The Amalgamated Union of Clothiers' Operatives (AUCO) was a trade union representing clothing factory workers in the United Kingdom.
The union was founded in 1894 when the Bristol Clothiers' Cutters' Trade Association merged with the Leeds Wholesale Clothiers' Operatives' Union, and it was originally known as the Amalgamated Union of Wholesale Clothing Operatives. The leading founders were Arthur Evans, William N. Pitts and Joseph Young, and they hoped to create a national industrial union.

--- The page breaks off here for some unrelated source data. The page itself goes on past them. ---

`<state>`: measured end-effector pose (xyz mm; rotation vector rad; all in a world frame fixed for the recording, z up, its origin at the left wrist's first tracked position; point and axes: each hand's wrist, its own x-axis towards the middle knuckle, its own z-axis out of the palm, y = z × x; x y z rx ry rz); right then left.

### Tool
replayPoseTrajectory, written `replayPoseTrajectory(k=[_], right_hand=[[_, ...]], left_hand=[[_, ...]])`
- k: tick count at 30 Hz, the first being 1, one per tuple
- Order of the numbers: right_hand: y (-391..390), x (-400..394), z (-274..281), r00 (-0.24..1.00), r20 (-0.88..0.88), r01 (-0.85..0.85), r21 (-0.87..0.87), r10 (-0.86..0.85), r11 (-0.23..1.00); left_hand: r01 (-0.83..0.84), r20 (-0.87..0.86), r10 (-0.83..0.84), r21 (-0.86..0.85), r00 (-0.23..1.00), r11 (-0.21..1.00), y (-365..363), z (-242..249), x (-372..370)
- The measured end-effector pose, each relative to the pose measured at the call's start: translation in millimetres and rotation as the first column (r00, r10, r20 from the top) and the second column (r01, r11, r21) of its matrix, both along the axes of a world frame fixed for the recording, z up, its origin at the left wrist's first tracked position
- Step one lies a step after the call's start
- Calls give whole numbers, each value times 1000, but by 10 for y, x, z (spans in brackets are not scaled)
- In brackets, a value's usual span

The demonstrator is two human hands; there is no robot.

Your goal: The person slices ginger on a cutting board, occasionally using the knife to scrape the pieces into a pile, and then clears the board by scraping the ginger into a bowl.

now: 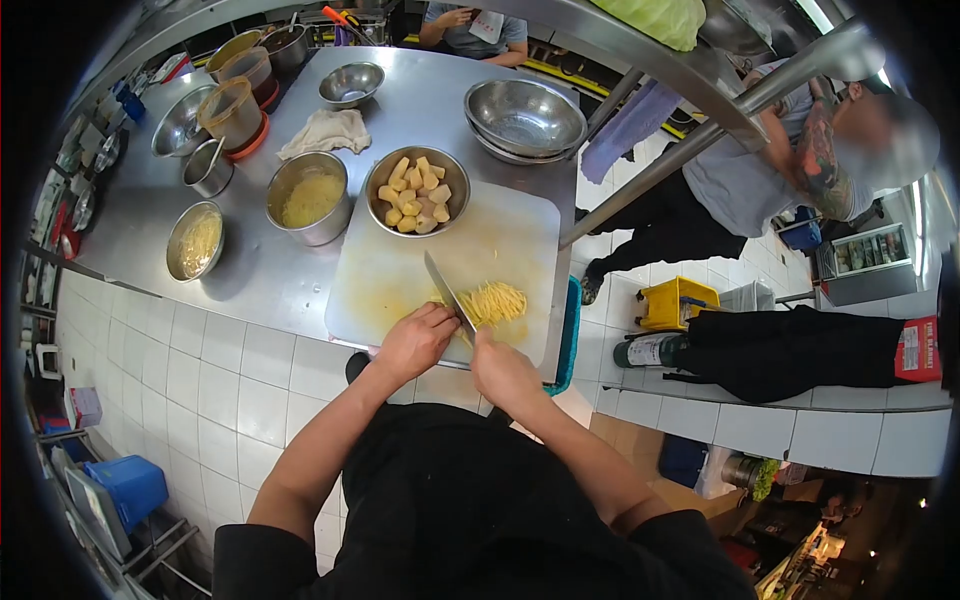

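Note:
A white cutting board (400, 270) lies on the steel table (420, 100) in front of me. My right hand (505, 368) is shut on the handle of a kitchen knife (448, 290), whose blade points away across the board. My left hand (415, 340) rests on the board just left of the blade, fingers curled; what is under them is hidden. A pile of thin yellow strips (495, 300) lies right of the blade. A steel bowl (372, 178) of peeled yellow chunks (415, 195) stands at the board's far edge.
Left of the board stand a steel pot of yellow liquid (310, 200), a shallow bowl (195, 240), a small pitcher (207, 168) and plastic tubs (232, 112). Stacked empty bowls (524, 118) and a cloth (325, 132) lie farther back. A person (740, 180) stands right, another (475, 30) beyond the table.

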<state>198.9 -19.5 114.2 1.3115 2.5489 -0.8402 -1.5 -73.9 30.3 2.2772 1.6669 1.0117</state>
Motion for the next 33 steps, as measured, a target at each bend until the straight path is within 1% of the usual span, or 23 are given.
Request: replayPoseTrajectory(k=[3,6,8,11,13,15,17,18,20,21,22,23,25,26,28,29,31,33], right_hand=[[110,-64,16,1000,-21,-12,16,12,1000],[31,26,285,999,17,-29,-13,29,999],[26,-23,-9,1000,9,-14,-6,14,1000],[114,-75,-37,1000,-28,-3,-4,3,1000],[116,-66,95,999,-55,0,-8,-1,1000],[55,-16,209,1000,30,-6,-53,8,999],[80,-59,-70,1000,-3,6,-34,-6,999],[95,-114,-95,999,-39,18,-16,-19,1000],[170,-144,-128,999,-42,23,-46,-25,999],[200,-150,-100,999,-43,30,-65,-33,997],[212,-130,-76,998,-50,35,-64,-38,997],[217,-95,-54,998,-52,33,-55,-36,998],[186,-31,13,998,-50,30,-51,-33,998],[180,-7,53,999,-37,19,-44,-20,999],[151,7,172,1000,-22,6,-41,-7,999],[134,5,242,1000,-11,-22,-38,22,999],[89,-11,389,999,3,-50,-36,50,998],[15,-6,495,997,30,-65,-30,66,997]], left_hand=[[5,-9,-5,-10,1000,1000,-19,19,-11],[12,-18,-12,-18,1000,1000,4,13,-34],[13,-12,-13,-16,1000,1000,-8,-16,-10],[15,-6,-15,5,1000,1000,-25,12,-14],[9,9,-9,-24,1000,1000,-19,15,-9],[7,15,-7,-6,1000,1000,-15,-3,-9],[7,22,-7,7,1000,1000,-10,-27,6],[4,50,-3,-14,999,1000,-6,-29,1],[7,70,-4,-45,998,999,-61,-29,-15],[7,115,-1,-47,993,999,-63,-12,-24],[5,160,3,-46,987,999,-41,10,-44],[6,156,1,-47,988,999,-38,30,-61],[-67,224,79,-60,971,996,-91,40,-60],[-68,225,80,-61,971,996,-90,41,-65],[-50,157,61,-70,986,996,-89,40,-84],[-50,158,61,-74,986,996,-79,38,-89],[-7,44,10,-66,999,998,-35,33,-100],[9,42,-6,-65,999,998,-9,28,-115]])
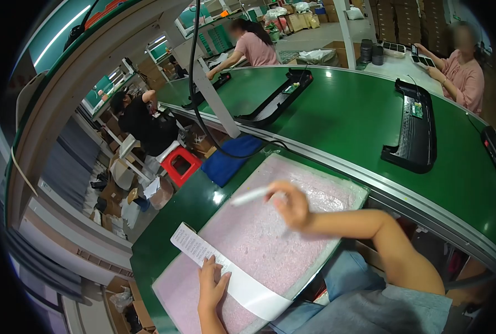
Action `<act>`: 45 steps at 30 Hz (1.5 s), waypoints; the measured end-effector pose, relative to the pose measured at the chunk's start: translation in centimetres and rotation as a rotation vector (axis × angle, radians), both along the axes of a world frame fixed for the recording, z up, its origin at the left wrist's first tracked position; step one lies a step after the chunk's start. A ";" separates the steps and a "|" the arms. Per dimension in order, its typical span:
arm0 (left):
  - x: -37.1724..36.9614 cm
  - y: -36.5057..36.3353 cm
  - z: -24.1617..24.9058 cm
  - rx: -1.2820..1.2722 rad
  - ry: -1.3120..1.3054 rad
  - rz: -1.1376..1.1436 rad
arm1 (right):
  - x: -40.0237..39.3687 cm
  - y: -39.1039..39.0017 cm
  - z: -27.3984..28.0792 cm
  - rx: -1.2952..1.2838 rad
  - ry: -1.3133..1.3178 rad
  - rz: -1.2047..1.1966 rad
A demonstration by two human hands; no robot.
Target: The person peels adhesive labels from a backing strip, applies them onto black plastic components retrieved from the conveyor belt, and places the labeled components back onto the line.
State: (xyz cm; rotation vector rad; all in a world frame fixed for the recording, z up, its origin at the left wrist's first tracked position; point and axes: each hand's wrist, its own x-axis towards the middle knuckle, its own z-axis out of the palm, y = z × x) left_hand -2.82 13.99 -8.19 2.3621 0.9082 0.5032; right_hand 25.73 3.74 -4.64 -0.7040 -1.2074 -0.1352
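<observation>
- The white paper strip (248, 288) lies on the pink padded sheet (281, 234), its long axis running slantwise from upper left to lower right in the view; the printed end is the upper-left one, jutting past the sheet's edge over the green table (150, 250); the lower-right stretch looks blank.
- The left hand (212, 284) is the nearer one, touching the strip; its fingers are spread, their tips resting on the paper just beside the print, with the thumb set apart from them; it pinches nothing that shows.
- The right hand (290, 207) is up and to the right of the strip, well apart from it; its fingers are closed on a slim white stick (249, 196) (pen-like, though blur hides the detail); the hand seems to be raised over the sheet, yet whether it touches anywhere I cannot tell.
- From the right-hand grip, the strip lies down and to the left; the stick points left and slightly down, its free end short of the strip; the printed end lies beyond that tip, farther left and lower; stick and strip are apart, and their long axes cross at an angle, not parallel.
</observation>
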 end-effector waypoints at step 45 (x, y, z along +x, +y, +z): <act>0.3 1.9 -2.2 -0.142 -0.638 0.398 | 31.0 -10.2 -3.8 -1.171 -0.153 -1.158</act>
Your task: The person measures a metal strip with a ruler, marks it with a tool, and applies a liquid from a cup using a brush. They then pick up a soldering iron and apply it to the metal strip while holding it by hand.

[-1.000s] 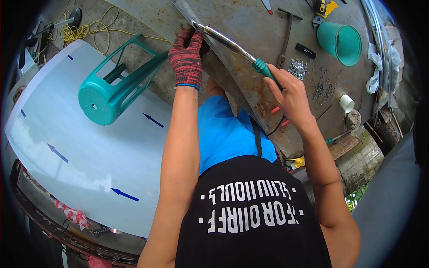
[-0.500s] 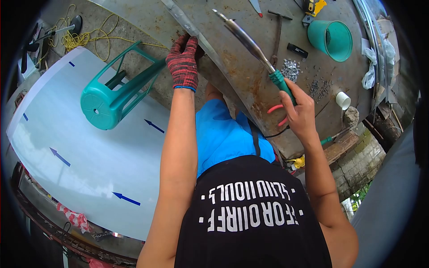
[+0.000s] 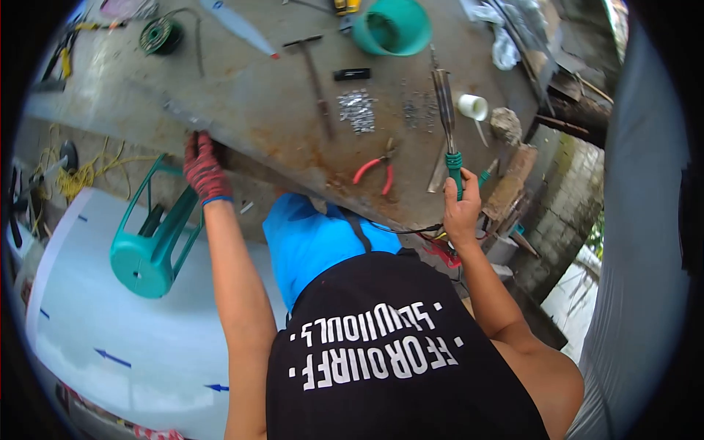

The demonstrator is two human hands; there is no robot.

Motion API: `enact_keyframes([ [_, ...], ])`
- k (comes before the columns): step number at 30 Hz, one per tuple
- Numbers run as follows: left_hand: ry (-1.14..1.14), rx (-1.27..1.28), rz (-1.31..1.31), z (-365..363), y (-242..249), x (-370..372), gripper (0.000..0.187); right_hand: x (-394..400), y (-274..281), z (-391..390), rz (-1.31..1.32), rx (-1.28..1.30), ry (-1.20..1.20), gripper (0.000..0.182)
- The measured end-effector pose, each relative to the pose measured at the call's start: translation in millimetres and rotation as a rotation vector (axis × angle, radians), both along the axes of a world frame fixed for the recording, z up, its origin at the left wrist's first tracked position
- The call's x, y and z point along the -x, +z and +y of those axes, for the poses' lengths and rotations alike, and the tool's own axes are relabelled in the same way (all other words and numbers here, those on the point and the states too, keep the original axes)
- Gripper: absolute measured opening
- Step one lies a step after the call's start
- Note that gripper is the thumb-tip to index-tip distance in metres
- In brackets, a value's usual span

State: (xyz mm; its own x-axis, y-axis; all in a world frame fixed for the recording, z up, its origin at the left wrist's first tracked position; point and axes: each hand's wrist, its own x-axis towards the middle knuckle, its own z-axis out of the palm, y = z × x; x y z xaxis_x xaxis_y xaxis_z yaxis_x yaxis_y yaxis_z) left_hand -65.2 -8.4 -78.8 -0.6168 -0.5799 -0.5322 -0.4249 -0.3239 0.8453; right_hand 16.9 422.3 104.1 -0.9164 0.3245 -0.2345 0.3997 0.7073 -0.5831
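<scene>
My left hand [image 3: 205,169], in a red and black knit glove, is closed on the edge of a long grey metal strip [image 3: 185,114] at the table's near side; the thumb is hidden. Bare and wrapped round a green handle, my right hand [image 3: 462,213] holds a large soldering iron [image 3: 445,110] upright, its tip pointing away from me. Left of the iron lie red-handled pliers [image 3: 387,170], partly spread. Beyond them are a pile of small shiny metal pieces [image 3: 357,111] and a hammer [image 3: 312,77]. A small white cup [image 3: 469,107] lies tipped right of the iron.
The rusty metal table [image 3: 249,81] carries a green bucket [image 3: 418,29], a black case [image 3: 352,74], a wire spool [image 3: 160,35] and a stone [image 3: 506,126]. A wooden block [image 3: 513,180] sits at the right edge. Below left stands a green stool [image 3: 139,257].
The view has swung right, shifting the table's things leftward. My right hand has moved the soldering iron rightward, from a slant to nearly upright. My left hand stays on the metal strip.
</scene>
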Motion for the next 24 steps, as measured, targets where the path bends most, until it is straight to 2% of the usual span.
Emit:
enact_keyframes([
  [4,0.036,-0.014,-0.055,-3,-5,0,0.045,-27,-22,37,0.089,-0.059,-0.243,0.036],
  [6,0.028,0.011,-0.087,-3,-1,2,0.043,-34,-27,50,0.133,-0.095,-0.276,0.035],
  [8,0.054,0.022,-0.129,-2,0,3,0.039,-42,-27,59,0.155,-0.006,-0.427,0.033],
  [10,0.032,0.007,-0.105,-4,-3,2,0.037,-47,-32,70,0.208,-0.027,-0.453,0.03],
  [12,0.027,0.001,-0.11,-6,-4,1,0.045,-54,-47,89,0.263,0.031,-0.581,0.028],
  [16,0.037,-0.004,-0.121,-5,-2,3,0.044,-58,-93,124,0.282,-0.097,-0.651,0.029],
  [18,0.04,-0.014,-0.118,-6,-4,4,0.043,-54,-107,131,0.188,-0.251,-0.693,0.031],
  [24,0.045,-0.023,-0.102,-7,-5,3,0.041,-46,-129,132,0.184,-0.289,-0.684,0.033],
])
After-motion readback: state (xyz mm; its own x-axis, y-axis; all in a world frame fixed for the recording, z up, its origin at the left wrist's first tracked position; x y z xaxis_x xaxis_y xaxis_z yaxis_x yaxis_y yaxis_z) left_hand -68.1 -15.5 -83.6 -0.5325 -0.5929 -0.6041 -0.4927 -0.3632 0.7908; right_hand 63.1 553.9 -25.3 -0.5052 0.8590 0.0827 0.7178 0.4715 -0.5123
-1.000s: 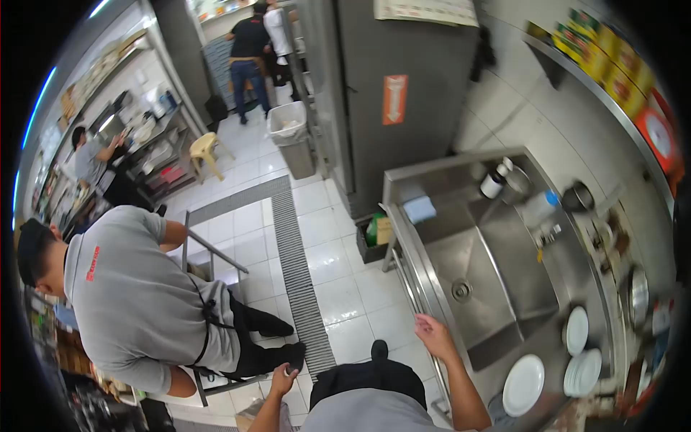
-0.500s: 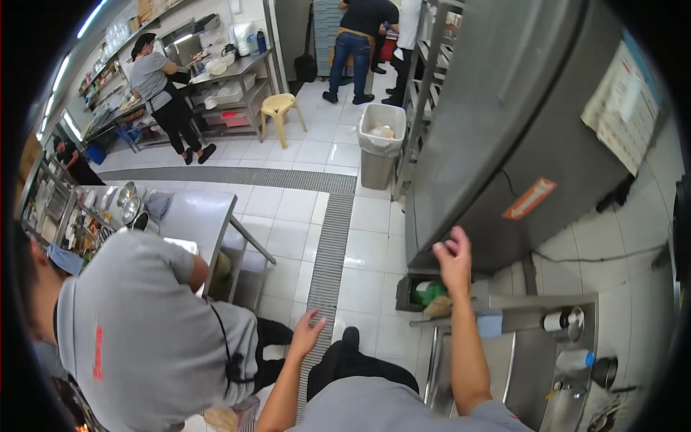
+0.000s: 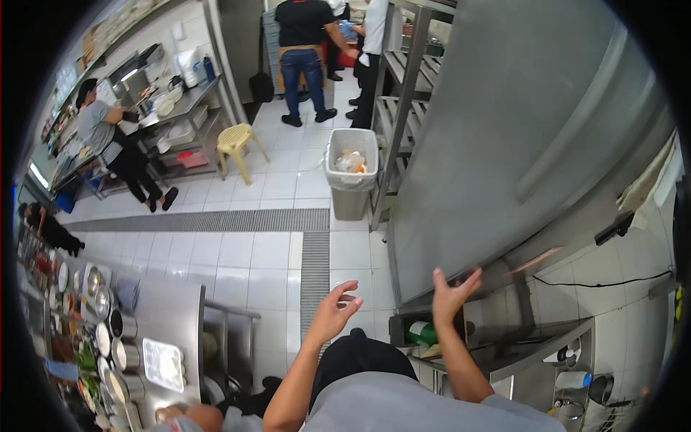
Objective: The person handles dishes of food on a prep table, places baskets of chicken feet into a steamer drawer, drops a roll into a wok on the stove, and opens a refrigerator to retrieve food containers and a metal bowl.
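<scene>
Both my hands are raised in front of me with nothing in them. My left hand [image 3: 335, 308] hangs over the white tiled floor beside the floor drain grate [image 3: 314, 266], fingers spread. My right hand [image 3: 451, 294] is up near the lower edge of the tall steel cabinet [image 3: 497, 137], fingers apart, close to its side without clearly touching it. Below my right hand a dark crate holding a green bottle [image 3: 419, 333] sits on the floor.
A lined grey bin [image 3: 350, 176] stands by a steel rack [image 3: 403, 86]. A yellow stool [image 3: 237, 144] is further back. Steel worktable [image 3: 169, 317] with tins at lower left. Sink counter [image 3: 554, 345] at lower right. Several people work along the far counters and aisle.
My view has swung left and forward, away from the sink. My left hand has risen from low by my leg. The person in grey at my left has dropped almost out of view.
</scene>
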Demonstrator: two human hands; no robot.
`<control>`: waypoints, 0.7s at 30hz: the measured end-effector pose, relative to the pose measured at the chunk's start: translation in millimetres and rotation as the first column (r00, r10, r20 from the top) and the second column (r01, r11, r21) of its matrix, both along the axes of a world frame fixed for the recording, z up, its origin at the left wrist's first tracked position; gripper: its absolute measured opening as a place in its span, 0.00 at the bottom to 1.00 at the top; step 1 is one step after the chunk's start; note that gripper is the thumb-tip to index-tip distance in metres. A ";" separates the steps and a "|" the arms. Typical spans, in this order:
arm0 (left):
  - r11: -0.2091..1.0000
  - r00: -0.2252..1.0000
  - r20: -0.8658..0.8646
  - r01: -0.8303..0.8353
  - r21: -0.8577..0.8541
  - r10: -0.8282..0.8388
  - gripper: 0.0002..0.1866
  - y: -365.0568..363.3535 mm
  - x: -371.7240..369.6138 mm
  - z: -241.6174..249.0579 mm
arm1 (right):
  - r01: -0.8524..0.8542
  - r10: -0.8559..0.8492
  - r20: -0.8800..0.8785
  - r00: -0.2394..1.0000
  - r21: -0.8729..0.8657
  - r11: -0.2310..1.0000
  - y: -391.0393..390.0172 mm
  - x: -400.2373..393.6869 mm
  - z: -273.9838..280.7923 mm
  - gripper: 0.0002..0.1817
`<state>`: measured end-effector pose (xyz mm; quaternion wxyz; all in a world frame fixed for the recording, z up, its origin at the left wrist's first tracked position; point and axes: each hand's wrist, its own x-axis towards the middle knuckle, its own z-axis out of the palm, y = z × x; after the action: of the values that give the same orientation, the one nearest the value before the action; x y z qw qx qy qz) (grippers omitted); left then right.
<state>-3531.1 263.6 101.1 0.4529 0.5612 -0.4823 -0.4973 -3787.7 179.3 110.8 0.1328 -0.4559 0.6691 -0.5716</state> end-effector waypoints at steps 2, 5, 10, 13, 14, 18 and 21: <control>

The union established its office in Leeds, and by the end of 1894 had also absorbed small unions based in Glossop, Hebden Bridge, Manchester, Nantwich and Wigan. Membership was only 506, but in 1895 Pitts moved to become treasurer, with Young becoming general secretary, and the union began a steady growth, membership reaching 1,400 in 1900, and 3,337 in 1910. It continued to rise rapidly, and by the start of World War I its membership was nearly equal to that of the Amalgamated Society of Tailors and Tailoresses (AST&T), the leading union in the industry. It proposed a merger, but the AST&T rejected this, fearing it would be dominated by the more radical AUCO.
In 1915, the union instead completed a merger with the Amalgamated Jewish Tailors', Machinists' and Pressers' Trade Union, the London and Provincial Clothiers' Cutters' Trade Union, the London Jewish Tailors Union, the London Society of Tailors and Tailoresses and the Waterproof Garment Workers' Trade Union, forming the United Garment Workers' Trade Union.